Directions for this task — Lines in the listing under this task are to be copied exactly.
[Start of section]
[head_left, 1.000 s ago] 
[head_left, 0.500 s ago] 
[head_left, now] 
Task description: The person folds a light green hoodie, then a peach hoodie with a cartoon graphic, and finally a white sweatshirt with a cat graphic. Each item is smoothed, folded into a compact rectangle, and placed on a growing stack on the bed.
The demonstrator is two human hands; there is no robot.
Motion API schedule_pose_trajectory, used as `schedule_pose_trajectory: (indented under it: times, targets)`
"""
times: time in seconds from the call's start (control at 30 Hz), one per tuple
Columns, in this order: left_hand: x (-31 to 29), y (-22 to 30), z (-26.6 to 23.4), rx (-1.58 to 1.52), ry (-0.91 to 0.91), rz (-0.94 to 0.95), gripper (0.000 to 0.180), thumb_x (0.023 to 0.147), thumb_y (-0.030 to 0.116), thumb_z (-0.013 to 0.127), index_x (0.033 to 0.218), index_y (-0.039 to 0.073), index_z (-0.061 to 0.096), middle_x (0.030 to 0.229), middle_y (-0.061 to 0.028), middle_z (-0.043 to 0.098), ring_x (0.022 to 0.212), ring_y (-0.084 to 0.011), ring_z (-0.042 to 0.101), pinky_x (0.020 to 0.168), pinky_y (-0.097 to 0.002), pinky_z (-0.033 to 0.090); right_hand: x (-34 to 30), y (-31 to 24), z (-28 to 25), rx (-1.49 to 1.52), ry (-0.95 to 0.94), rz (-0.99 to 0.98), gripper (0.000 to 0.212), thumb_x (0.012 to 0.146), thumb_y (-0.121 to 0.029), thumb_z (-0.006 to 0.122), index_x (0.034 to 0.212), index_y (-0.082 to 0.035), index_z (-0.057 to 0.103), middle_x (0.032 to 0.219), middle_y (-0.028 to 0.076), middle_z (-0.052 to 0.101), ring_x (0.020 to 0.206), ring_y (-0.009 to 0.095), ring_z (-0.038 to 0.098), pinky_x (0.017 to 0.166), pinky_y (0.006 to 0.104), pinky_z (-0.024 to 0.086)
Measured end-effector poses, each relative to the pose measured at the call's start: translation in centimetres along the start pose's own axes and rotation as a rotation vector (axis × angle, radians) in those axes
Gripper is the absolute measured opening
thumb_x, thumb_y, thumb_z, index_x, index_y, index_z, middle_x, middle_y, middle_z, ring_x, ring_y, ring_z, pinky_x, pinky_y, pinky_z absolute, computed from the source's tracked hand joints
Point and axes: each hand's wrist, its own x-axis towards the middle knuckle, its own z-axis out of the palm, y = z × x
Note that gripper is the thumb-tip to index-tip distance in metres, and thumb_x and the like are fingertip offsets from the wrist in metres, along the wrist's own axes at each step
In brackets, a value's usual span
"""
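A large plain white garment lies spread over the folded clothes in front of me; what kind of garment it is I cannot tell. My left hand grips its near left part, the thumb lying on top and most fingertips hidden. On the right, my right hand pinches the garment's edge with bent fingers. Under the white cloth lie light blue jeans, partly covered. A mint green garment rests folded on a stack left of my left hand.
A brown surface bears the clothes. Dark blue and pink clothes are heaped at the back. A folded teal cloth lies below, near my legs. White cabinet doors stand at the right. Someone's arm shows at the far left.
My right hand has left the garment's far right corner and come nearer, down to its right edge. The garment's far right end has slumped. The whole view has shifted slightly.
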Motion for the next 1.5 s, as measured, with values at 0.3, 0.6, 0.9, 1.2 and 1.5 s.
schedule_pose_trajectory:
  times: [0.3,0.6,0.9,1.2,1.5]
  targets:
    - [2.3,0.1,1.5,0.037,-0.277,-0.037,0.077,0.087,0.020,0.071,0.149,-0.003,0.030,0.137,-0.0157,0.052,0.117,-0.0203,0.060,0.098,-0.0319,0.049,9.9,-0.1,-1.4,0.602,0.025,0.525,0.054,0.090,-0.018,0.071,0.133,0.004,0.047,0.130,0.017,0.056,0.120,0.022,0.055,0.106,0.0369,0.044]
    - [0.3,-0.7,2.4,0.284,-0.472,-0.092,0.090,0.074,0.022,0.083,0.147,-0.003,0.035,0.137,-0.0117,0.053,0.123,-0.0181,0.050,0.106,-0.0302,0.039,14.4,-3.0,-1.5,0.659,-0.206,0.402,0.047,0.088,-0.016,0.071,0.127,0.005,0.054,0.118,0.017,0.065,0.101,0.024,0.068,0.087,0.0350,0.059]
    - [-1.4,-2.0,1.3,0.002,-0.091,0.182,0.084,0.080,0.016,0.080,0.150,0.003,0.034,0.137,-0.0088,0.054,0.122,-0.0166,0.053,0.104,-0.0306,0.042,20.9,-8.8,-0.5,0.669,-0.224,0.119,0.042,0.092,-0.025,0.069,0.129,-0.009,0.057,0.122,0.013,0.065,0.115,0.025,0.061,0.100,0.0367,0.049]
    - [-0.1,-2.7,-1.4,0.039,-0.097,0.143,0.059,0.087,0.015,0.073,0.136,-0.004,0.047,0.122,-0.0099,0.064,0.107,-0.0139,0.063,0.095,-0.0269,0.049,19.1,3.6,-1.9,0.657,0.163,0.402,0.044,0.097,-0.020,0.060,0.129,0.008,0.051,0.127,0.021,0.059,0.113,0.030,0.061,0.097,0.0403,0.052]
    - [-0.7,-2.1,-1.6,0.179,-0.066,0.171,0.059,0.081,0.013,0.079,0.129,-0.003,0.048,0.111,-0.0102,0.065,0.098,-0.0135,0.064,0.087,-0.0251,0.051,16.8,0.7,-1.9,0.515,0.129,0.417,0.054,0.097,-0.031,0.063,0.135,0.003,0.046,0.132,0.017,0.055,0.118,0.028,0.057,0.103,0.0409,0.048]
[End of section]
Exercise solution —
[head_left, 1.000 s ago] 
[head_left, 0.500 s ago] 
[head_left, now] 
Task description: The person folds a light green hoodie, then a peach hoodie with a cartoon graphic, and finally a white sweatshirt with a cat graphic. Each item is smoothed, folded into a compact rectangle, and placed on a growing stack on the bed.
The demonstrator is two human hands; there is no robot.
Motion API schedule_pose_trajectory, used as `schedule_pose_trajectory: (indented under it: times, targets)`
"""
times: time in seconds from the call's start (control at 30 Hz), one per tuple
Columns, in this order: left_hand: x (-31 to 29), y (-22 to 30), z (-26.6 to 23.4), rx (-1.58 to 1.52), ry (-0.91 to 0.91), rz (-0.94 to 0.95), gripper (0.000 to 0.180), thumb_x (0.023 to 0.147), thumb_y (-0.030 to 0.116), thumb_z (-0.013 to 0.127), index_x (0.033 to 0.218), index_y (-0.039 to 0.073), index_z (-0.061 to 0.096), middle_x (0.030 to 0.229), middle_y (-0.061 to 0.028), middle_z (-0.043 to 0.098), ring_x (0.022 to 0.212), ring_y (-0.084 to 0.011), ring_z (-0.042 to 0.101), pinky_x (0.020 to 0.168), pinky_y (-0.097 to 0.002), pinky_z (-0.033 to 0.090); right_hand: x (-34 to 30), y (-31 to 24), z (-28 to 25), rx (-1.49 to 1.52), ry (-0.95 to 0.94), rz (-0.99 to 0.98), gripper (0.000 to 0.212), thumb_x (0.012 to 0.146), thumb_y (-0.121 to 0.029), thumb_z (-0.006 to 0.122), index_x (0.034 to 0.212), index_y (-0.082 to 0.035), index_z (-0.057 to 0.103), middle_x (0.032 to 0.219), middle_y (-0.028 to 0.076), middle_z (-0.052 to 0.101), ring_x (0.020 to 0.206), ring_y (-0.009 to 0.095), ring_z (-0.038 to 0.098), pinky_x (0.017 to 0.166), pinky_y (0.006 to 0.104), pinky_z (-0.024 to 0.086)
Measured end-effector poses, each relative to the pose measured at the call's start: translation in centimetres along the start pose's own axes and rotation as a rotation vector (axis × angle, radians) in those axes
Gripper is the absolute measured opening
thumb_x, thumb_y, thumb_z, index_x, index_y, index_z, middle_x, middle_y, middle_z, ring_x, ring_y, ring_z, pinky_x, pinky_y, pinky_z absolute, computed from the source's tracked hand joints
Point and axes: each hand's wrist, its own x-axis towards the middle knuckle, its own z-axis out of the palm, y = z × x
Note that gripper is the thumb-tip to index-tip distance in metres, and thumb_x and the like are fingertip offsets from the wrist in metres, along the wrist's own axes at each step
In brackets, a value's usual span
"""
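A large plain white garment lies spread over the folded clothes in front of me; what kind of garment it is I cannot tell. My left hand grips its near left part, the thumb lying on top and most fingertips hidden. On the right, my right hand pinches the garment's edge with bent fingers. Under the white cloth lie light blue jeans, partly covered. A mint green garment rests folded on a stack left of my left hand.
A brown surface bears the clothes. Dark blue and pink clothes are heaped at the back. A folded teal cloth lies below, near my legs. White cabinet doors stand at the right. Someone's arm shows at the far left.
My right hand has left the garment's far right corner and come nearer, down to its right edge. The garment's far right end has slumped. The whole view has shifted slightly.
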Motion for the next 1.5 s, as measured, with values at 0.3, 0.6, 0.9, 1.2 and 1.5 s.
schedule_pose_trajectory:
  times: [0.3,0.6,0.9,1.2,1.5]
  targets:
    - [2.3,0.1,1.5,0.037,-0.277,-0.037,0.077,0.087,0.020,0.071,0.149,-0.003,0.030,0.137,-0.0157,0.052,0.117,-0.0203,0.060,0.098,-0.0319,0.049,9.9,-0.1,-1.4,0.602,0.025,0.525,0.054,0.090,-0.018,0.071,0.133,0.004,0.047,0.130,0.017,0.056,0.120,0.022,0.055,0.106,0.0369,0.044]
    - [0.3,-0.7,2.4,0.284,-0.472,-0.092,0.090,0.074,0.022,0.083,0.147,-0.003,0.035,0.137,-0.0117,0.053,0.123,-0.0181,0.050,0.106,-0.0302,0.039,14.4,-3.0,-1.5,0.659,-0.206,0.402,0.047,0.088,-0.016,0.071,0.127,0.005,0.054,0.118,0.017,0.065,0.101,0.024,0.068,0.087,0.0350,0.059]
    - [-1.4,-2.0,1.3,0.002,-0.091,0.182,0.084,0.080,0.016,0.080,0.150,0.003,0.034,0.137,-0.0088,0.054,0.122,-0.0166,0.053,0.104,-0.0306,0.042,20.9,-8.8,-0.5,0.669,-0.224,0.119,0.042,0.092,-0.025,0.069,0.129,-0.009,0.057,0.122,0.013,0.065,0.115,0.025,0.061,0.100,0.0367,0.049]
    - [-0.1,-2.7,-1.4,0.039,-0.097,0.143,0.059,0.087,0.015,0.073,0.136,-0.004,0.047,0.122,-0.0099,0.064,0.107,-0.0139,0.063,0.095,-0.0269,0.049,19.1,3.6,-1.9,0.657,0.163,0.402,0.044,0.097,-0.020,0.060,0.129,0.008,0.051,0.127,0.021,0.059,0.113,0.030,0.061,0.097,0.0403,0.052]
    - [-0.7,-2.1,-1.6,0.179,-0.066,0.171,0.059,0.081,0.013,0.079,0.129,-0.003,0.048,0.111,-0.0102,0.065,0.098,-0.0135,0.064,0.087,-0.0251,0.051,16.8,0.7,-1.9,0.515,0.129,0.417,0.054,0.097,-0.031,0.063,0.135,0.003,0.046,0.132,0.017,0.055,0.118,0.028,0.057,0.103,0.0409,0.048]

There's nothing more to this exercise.